Faculty Candidate: Raef Bassily
480 Dreese Labs
2015 Neil Avenue
Columbus, Ohio 43210
Learning from Private Data without Learning Private Data
The dissemination of increasing volumes of personal and sensitive data has become ubiquitous and continuous. Making such data widely available for statistical analysis and machine learning can provide a broad range of benefits. However, the results of analyses of private data can lead to devastating disclosure of sensitive information. We face two seemingly conflicting goals: gaining the benefits of machine learning based on private data, and protecting the privacy of the individuals whose data is collected. How can we achieve them both? Straightforward approaches to deal with the privacy problem such as data anonymization are at best unreliable: the last decade has seen a string of attacks that recover personal information from supposedly "anonymized" data.

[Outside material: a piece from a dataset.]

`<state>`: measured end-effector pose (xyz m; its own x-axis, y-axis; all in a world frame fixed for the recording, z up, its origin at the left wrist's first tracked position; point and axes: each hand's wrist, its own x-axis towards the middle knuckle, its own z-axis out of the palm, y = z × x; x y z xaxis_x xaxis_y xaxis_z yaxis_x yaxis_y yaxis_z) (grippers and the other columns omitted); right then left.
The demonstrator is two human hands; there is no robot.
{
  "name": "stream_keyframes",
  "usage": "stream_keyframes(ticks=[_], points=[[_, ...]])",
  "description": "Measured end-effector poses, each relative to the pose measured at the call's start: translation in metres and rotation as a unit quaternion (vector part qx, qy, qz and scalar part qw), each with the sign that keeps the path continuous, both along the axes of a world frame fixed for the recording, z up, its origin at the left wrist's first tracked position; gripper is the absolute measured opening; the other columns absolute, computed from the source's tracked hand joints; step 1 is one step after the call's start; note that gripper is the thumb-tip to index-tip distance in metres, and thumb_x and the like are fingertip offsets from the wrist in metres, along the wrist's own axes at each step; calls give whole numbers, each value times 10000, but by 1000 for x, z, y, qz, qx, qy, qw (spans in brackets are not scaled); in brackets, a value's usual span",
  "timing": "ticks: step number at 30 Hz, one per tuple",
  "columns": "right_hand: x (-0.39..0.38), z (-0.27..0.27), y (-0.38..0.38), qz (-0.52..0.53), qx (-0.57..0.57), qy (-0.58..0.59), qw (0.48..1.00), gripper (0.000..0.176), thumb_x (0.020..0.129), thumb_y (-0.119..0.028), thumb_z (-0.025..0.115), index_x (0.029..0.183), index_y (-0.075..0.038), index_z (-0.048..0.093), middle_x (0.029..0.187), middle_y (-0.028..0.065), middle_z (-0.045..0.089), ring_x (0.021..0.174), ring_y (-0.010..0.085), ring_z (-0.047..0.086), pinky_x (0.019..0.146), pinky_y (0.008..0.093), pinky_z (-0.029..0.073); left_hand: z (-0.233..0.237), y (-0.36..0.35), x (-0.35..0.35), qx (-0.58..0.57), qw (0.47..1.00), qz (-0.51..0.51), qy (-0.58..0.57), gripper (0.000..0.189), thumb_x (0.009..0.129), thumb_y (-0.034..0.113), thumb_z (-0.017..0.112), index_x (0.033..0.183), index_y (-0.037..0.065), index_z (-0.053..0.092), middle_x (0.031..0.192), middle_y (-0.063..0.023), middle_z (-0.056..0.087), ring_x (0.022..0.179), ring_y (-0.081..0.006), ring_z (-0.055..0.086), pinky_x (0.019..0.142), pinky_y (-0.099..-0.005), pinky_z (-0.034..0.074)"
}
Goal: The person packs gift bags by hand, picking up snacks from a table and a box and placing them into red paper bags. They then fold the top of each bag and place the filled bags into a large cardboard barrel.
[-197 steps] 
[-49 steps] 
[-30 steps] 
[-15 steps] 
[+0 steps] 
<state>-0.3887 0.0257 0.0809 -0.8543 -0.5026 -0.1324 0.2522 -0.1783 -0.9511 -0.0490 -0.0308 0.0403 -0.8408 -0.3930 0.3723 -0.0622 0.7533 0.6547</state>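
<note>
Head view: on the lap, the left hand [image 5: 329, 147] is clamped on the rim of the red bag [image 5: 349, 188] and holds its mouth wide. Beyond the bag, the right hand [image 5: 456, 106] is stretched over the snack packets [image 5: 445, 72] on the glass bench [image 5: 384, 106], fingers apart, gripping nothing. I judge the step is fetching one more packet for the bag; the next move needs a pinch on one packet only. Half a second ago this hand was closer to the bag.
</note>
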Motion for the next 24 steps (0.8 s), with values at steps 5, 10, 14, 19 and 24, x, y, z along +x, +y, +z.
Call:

Based on my work, I will show how to efficiently achieve both goals in a rigorous and provable manner. I will describe efficient algorithms, with optimal accuracy and rigorous privacy guarantees, for solving a broad range of machine learning problems. The privacy guarantees of these algorithms are in the form of differential privacy: a rigorous notion of statistical data privacy. These algorithms cover various applications in both models of private data analysis: the centralized model (with trusted curator) and the distributed model (with untrusted curator). Some of these algorithms have been implemented and deployed in industry. Part of my research efforts have been also devoted to understanding and revealing the connections between the notions of privacy and learning. My work characterizes the role of privacy — as a strong stability condition — in preventing overfitting even when data is analyzed adaptively. I will highlight this fundamental connection between privacy and machine learning, which shows a surprising harmony between these seemingly opposite notions.
Bio: Raef Bassily is currently a Data Science Postdoctoral Fellow in the Department of Computer Science & Engineering and the Center of Information Theory and Applications (ITA) at the University of California, San Diego. Prior to this, he was a postdoctoral scholar in the Department of Computer Science & Engineering at the Pennsylvania State University. His current research focuses on developing practical algorithms for privacy-preserving machine learning and data analysis. His distributed protocols for histograms estimation have been recently deployed in the latest version of Apple’s iOS to enable private crowdsourcing from Apple users. His earlier research focused on developing coding schemes and communication protocols to ensure information theoretic security in communication networks. He received his Ph.D. in Electrical and Computer Engineering from the University of Maryland, College Park, in 2012.
Host: Tasos Sidiropoulos